What is needed is an exact transcription of the line with "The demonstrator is" and all the lines that follow it in the entries below; add nothing else.

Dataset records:
● ● ●

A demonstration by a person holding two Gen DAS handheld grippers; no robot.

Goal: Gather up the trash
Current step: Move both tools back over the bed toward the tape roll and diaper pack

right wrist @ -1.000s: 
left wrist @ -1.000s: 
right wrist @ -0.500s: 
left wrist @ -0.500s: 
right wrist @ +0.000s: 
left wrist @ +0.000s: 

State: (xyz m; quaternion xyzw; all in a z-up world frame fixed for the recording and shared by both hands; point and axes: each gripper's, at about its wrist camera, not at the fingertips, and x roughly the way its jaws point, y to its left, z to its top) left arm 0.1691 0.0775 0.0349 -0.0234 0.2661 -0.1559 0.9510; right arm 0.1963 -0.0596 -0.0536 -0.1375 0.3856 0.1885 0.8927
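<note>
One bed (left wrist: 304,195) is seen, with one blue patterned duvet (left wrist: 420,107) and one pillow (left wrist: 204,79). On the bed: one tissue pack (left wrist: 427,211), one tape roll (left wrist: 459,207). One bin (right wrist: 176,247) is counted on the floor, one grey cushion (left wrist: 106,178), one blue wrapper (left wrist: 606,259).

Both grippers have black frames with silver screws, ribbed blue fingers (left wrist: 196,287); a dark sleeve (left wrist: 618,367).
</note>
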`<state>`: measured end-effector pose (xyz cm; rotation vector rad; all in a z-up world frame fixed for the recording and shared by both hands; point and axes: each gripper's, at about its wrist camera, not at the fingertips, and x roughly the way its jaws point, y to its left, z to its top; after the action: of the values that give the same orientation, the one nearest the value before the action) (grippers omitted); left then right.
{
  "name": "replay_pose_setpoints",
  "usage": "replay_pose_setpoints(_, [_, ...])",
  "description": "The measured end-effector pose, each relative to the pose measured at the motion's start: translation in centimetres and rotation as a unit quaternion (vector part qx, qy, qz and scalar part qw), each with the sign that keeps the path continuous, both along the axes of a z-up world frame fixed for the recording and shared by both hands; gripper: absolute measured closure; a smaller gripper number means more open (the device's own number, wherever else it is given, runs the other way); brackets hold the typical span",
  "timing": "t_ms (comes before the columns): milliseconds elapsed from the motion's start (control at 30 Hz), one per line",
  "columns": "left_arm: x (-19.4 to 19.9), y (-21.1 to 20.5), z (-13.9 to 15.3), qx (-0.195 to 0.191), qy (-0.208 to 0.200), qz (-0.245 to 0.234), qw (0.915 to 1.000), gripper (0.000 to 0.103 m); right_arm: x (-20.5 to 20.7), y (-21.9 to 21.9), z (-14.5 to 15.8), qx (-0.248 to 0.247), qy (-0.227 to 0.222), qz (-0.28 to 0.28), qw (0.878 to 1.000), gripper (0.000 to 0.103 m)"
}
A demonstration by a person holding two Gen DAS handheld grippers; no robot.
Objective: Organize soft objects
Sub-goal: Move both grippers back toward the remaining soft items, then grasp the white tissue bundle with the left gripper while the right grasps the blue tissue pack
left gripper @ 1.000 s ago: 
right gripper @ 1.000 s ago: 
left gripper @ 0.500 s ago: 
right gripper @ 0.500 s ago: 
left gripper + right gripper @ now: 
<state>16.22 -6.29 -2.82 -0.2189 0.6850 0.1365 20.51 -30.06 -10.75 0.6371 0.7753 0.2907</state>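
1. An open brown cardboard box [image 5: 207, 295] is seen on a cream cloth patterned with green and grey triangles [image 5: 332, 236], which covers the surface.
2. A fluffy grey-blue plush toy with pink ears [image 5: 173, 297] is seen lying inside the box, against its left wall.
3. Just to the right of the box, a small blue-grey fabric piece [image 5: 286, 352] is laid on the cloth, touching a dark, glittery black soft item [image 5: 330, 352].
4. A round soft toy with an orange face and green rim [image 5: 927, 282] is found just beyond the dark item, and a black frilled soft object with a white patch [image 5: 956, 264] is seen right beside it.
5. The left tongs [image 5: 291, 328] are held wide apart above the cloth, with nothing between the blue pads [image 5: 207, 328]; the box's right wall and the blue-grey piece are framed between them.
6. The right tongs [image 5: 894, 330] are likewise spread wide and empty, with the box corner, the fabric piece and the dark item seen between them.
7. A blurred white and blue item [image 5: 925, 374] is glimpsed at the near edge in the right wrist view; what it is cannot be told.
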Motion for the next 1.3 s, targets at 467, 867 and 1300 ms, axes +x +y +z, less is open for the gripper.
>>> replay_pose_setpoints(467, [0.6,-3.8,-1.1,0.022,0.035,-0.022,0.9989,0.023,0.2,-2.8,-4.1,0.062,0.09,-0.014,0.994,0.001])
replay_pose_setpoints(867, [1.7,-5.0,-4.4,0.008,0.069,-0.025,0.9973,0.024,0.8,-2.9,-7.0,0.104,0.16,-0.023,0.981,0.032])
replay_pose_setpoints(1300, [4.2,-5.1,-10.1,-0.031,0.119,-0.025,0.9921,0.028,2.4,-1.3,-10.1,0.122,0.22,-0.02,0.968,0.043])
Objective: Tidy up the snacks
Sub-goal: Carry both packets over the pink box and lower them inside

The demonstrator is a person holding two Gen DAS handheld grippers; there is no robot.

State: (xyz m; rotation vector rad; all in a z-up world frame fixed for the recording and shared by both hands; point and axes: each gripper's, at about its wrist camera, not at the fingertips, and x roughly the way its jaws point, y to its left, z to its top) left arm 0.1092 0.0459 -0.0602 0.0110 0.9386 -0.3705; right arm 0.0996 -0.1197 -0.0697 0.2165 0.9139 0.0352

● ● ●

*Task solution*.
The demonstrator is a person holding two Gen DAS handheld grippers; there is no robot.

State: (xyz m; rotation vector rad; all in a z-up world frame fixed for the recording and shared by both hands; point and axes: each gripper's, at about its wrist camera, not at the fingertips, and x roughly the way its jaws point, y to its left, z to its top) left arm 0.1092 0.0459 -0.0602 0.0110 0.9386 -0.3705; right arm 0.0996 -0.1197 -0.0697 0.2165 0.9139 0.0352

What the exercise required has been answered in full.